**WHAT YOU NEED TO DO**
Transcribe the listing below in full, exactly, with no images.

**INPUT RECORDS**
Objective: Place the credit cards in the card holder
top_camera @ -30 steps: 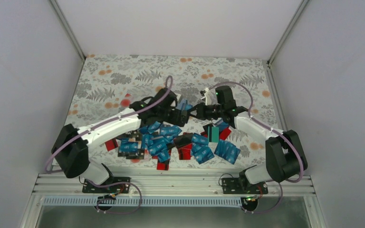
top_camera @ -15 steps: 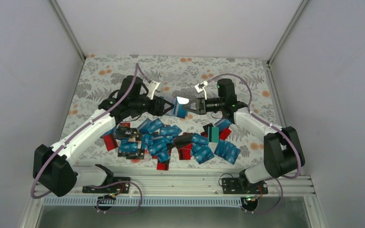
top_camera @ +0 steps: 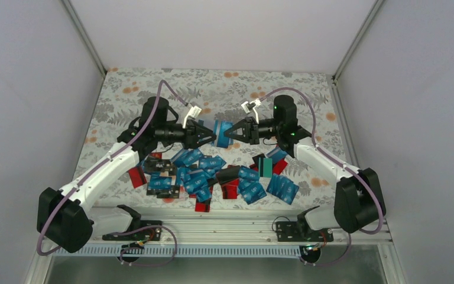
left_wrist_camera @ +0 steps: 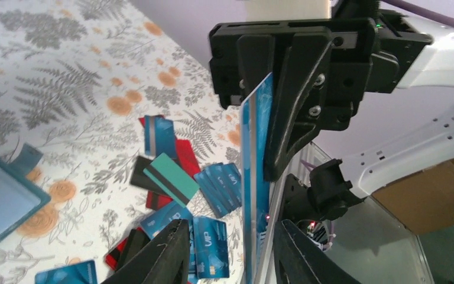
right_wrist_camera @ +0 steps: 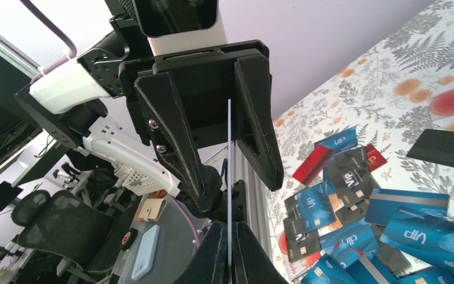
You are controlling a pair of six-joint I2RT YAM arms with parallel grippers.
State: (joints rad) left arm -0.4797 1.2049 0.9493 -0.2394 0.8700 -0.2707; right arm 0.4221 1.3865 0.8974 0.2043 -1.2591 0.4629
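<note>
My right gripper (top_camera: 232,133) (right_wrist_camera: 229,234) is shut on one blue credit card (top_camera: 220,133) (right_wrist_camera: 229,154) and holds it on edge above the table's middle. My left gripper (top_camera: 204,134) (left_wrist_camera: 230,236) faces it. Its fingers stand partly open on either side of that card (left_wrist_camera: 254,171), with a small gap on each side. Many more credit cards (top_camera: 213,174) lie in a heap below: blue, red, black and one teal-green (left_wrist_camera: 171,177). The card holder (left_wrist_camera: 0,204), teal with a lighter blue inside, lies on the cloth at the left wrist view's left edge.
A floral cloth (top_camera: 153,94) covers the table. White walls close in the left, right and back. The arms' bases sit on a metal rail (top_camera: 224,228) at the near edge, just below the heap.
Both grippers rose from the heap. The right one carries the blue card. The left arm swung back to the left, and its jaws narrowed around the card's free end.
</note>
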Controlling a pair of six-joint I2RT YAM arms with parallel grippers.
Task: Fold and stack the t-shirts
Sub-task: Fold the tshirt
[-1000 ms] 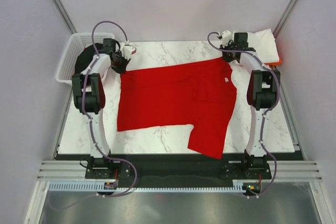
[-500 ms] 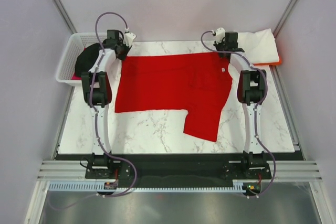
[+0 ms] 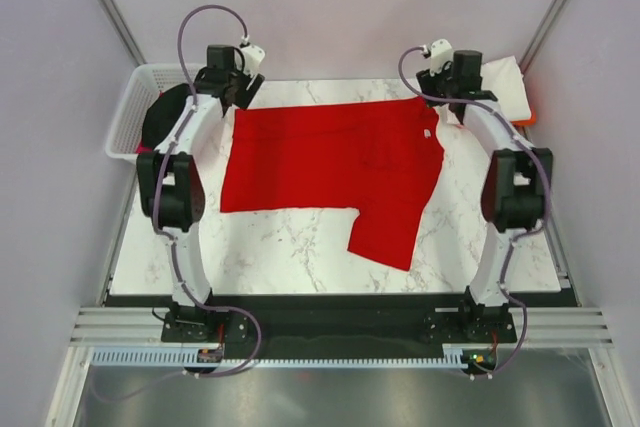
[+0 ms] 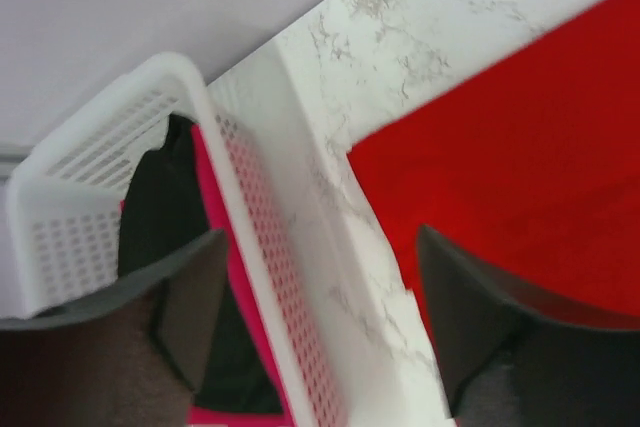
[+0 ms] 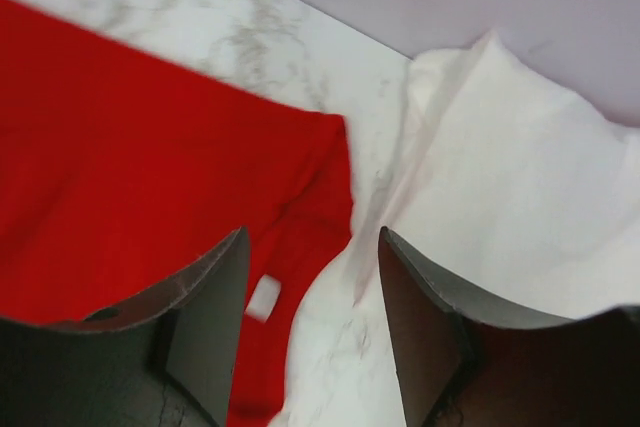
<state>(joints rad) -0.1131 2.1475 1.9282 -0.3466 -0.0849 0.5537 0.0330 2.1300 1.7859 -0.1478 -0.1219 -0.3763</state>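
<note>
Containers: one white lattice basket, outboard-left of the left end effector. Inside it is a bunched black t-shirt, with a magenta-pink t-shirt pressed against the wall on the end-effector side.

Task item: the red t-shirt lies flat on the worktop, on the near side of both end effectors and spanning the gap between them.
- One sleeve trails nearest the arm bases.
- The far-left corner sits just inboard of the left end effector.
- The far-right corner, with its white label, sits under the right end effector.

A white t-shirt lies just outboard of the right end effector, its edge just beside the red corner. A sliver of an orange t-shirt shows under it.

Pose: both arms are stretched to the far edge of the worktop, elbows raised, wrists pitched down.
- Left: fingers spread wide, nothing between them but bare worktop and the basket wall, so released.
- Right: fingers apart over the red corner, not gripping it, so released.

Delta vs a second ago: both were pinching the tee's far corners and the tee lay skewed. Both have now let go and lifted clear. The far hem runs straight, and the whole tee sits further from the bases.
</note>
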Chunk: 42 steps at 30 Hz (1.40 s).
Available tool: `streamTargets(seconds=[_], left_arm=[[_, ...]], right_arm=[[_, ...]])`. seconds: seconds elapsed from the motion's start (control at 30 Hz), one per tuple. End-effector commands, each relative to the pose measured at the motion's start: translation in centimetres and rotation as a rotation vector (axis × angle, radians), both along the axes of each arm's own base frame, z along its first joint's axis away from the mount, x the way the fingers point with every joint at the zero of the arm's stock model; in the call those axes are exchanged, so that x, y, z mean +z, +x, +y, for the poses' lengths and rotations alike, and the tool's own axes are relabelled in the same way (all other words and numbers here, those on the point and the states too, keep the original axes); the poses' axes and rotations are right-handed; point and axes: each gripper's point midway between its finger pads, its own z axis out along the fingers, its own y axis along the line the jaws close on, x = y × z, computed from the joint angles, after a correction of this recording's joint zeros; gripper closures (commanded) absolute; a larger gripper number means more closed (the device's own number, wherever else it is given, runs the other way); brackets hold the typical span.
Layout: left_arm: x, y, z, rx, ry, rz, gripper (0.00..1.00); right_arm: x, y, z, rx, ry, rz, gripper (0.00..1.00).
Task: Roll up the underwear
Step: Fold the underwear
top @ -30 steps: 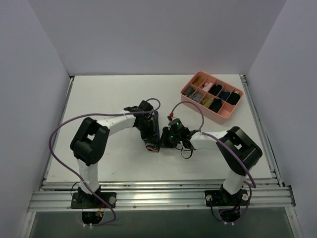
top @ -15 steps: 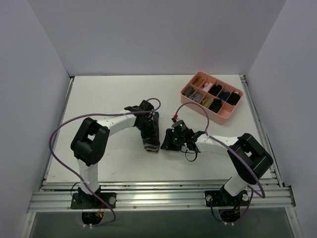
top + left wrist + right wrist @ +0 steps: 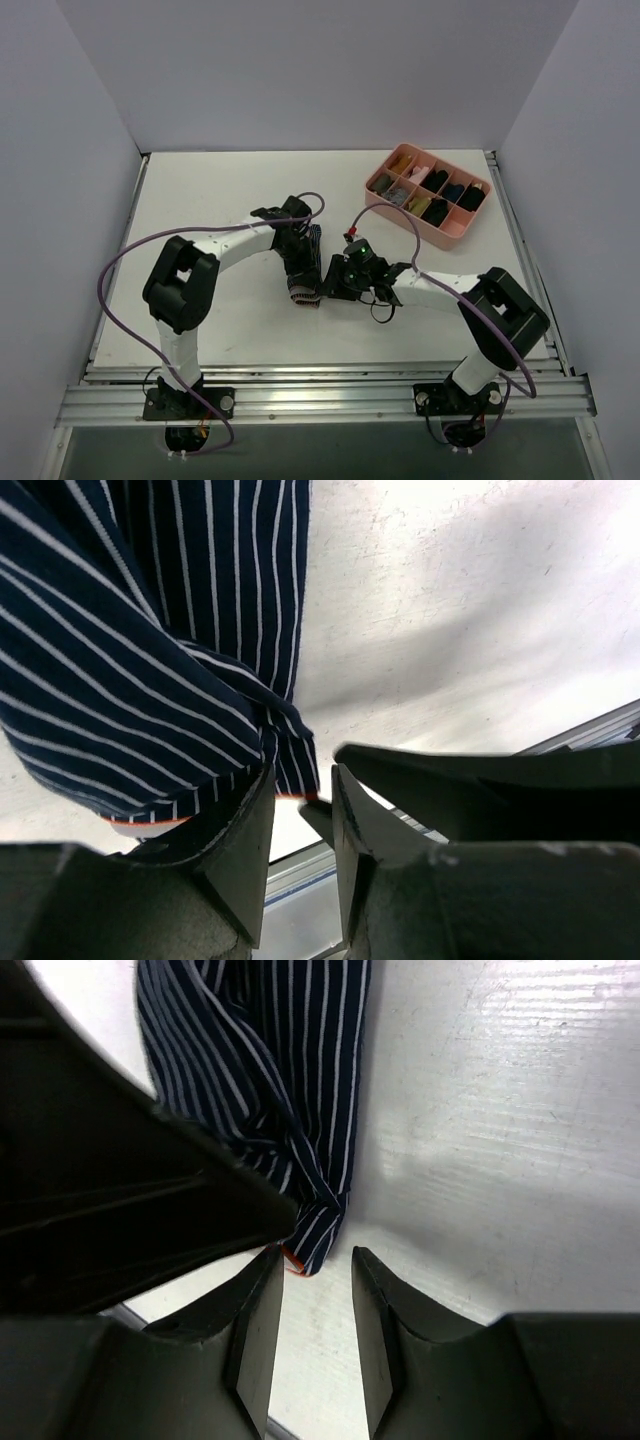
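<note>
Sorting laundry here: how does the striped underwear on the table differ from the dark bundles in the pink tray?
The underwear is navy with light pinstripes; the bundles look plain black. The underwear lies on the table; the bundles sit in compartments of the tray. The underwear looks longer than any bundle. Both are dark.

- Left arm (image 3: pixel 228 245) bends inward; left gripper (image 3: pixel 300 788) points down, jaws slightly apart.
- Right arm (image 3: pixel 435 290) reaches inward; right gripper (image 3: pixel 315 1260) sits just beside the left one, jaws parted.
</note>
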Motion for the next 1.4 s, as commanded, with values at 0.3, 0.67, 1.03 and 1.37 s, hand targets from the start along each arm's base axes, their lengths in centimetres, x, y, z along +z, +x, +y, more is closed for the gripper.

**TASK SOLUTION**
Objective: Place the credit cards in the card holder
top_camera @ -30 steps: 
top_camera @ -15 steps: 
top_camera @ +0 steps: 
left_wrist_camera @ +0 steps: 
right_wrist_camera @ +0 steps: 
You are controlling a pair of six-joint I2RT YAM arms with parallel grippers.
State: (joints rad) left arm -0.4797 1.2049 0.9493 -0.2394 0.8700 -0.2707; right arm 0.4221 1.3865 0.8974 0.2043 -1.2591 0.4629
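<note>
My right gripper (top_camera: 232,133) (right_wrist_camera: 229,234) is shut on one blue credit card (top_camera: 220,133) (right_wrist_camera: 229,154) and holds it on edge above the table's middle. My left gripper (top_camera: 204,134) (left_wrist_camera: 230,236) faces it. Its fingers stand partly open on either side of that card (left_wrist_camera: 254,171), with a small gap on each side. Many more credit cards (top_camera: 213,174) lie in a heap below: blue, red, black and one teal-green (left_wrist_camera: 171,177). The card holder (left_wrist_camera: 0,204), teal with a lighter blue inside, lies on the cloth at the left wrist view's left edge.
A floral cloth (top_camera: 153,94) covers the table. White walls close in the left, right and back. The arms' bases sit on a metal rail (top_camera: 224,228) at the near edge, just below the heap.
Both grippers rose from the heap. The right one carries the blue card. The left arm swung back to the left, and its jaws narrowed around the card's free end.
</note>
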Controlling a pair of six-joint I2RT YAM arms with parallel grippers.
Task: Fold and stack the t-shirts
Sub-task: Fold the tshirt
[-1000 ms] 
[-500 ms] 
[+0 ms] 
[+0 ms] 
[+0 ms] 
<state>(joints rad) -0.1131 2.1475 1.9282 -0.3466 -0.0849 0.5537 0.0330 2.1300 1.7859 -0.1478 -0.1219 -0.3763</state>
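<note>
Containers: one white lattice basket, outboard-left of the left end effector. Inside it is a bunched black t-shirt, with a magenta-pink t-shirt pressed against the wall on the end-effector side.

Task item: the red t-shirt lies flat on the worktop, on the near side of both end effectors and spanning the gap between them.
- One sleeve trails nearest the arm bases.
- The far-left corner sits just inboard of the left end effector.
- The far-right corner, with its white label, sits under the right end effector.

A white t-shirt lies just outboard of the right end effector, its edge just beside the red corner. A sliver of an orange t-shirt shows under it.

Pose: both arms are stretched to the far edge of the worktop, elbows raised, wrists pitched down.
- Left: fingers spread wide, nothing between them but bare worktop and the basket wall, so released.
- Right: fingers apart over the red corner, not gripping it, so released.

Delta vs a second ago: both were pinching the tee's far corners and the tee lay skewed. Both have now let go and lifted clear. The far hem runs straight, and the whole tee sits further from the bases.
</note>
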Chunk: 42 steps at 30 Hz (1.40 s).
Available tool: `streamTargets(seconds=[_], left_arm=[[_, ...]], right_arm=[[_, ...]])`. seconds: seconds elapsed from the motion's start (control at 30 Hz), one per tuple. End-effector commands, each relative to the pose measured at the motion's start: translation in centimetres and rotation as a rotation vector (axis × angle, radians), both along the axes of each arm's own base frame, z along its first joint's axis away from the mount, x the way the fingers point with every joint at the zero of the arm's stock model; in the call those axes are exchanged, so that x, y, z mean +z, +x, +y, for the poses' lengths and rotations alike, and the tool's own axes are relabelled in the same way (all other words and numbers here, those on the point and the states too, keep the original axes); the poses' axes and rotations are right-handed; point and axes: each gripper's point midway between its finger pads, its own z axis out along the fingers, its own y axis along the line the jaws close on, x = y × z, computed from the joint angles, after a correction of this recording's joint zeros; gripper closures (commanded) absolute; a larger gripper number means more closed (the device's own number, wherever else it is given, runs the other way); brackets hold the typical span.
Layout: left_arm: x, y, z, rx, ry, rz, gripper (0.00..1.00); right_arm: x, y, z, rx, ry, rz, gripper (0.00..1.00).
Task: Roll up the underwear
Step: Fold the underwear
top @ -30 steps: 
top @ -15 steps: 
top + left wrist + right wrist @ +0 steps: 
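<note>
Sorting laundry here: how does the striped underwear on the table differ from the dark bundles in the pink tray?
The underwear is navy with light pinstripes; the bundles look plain black. The underwear lies on the table; the bundles sit in compartments of the tray. The underwear looks longer than any bundle. Both are dark.

- Left arm (image 3: pixel 228 245) bends inward; left gripper (image 3: pixel 300 788) points down, jaws slightly apart.
- Right arm (image 3: pixel 435 290) reaches inward; right gripper (image 3: pixel 315 1260) sits just beside the left one, jaws parted.
</note>
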Motion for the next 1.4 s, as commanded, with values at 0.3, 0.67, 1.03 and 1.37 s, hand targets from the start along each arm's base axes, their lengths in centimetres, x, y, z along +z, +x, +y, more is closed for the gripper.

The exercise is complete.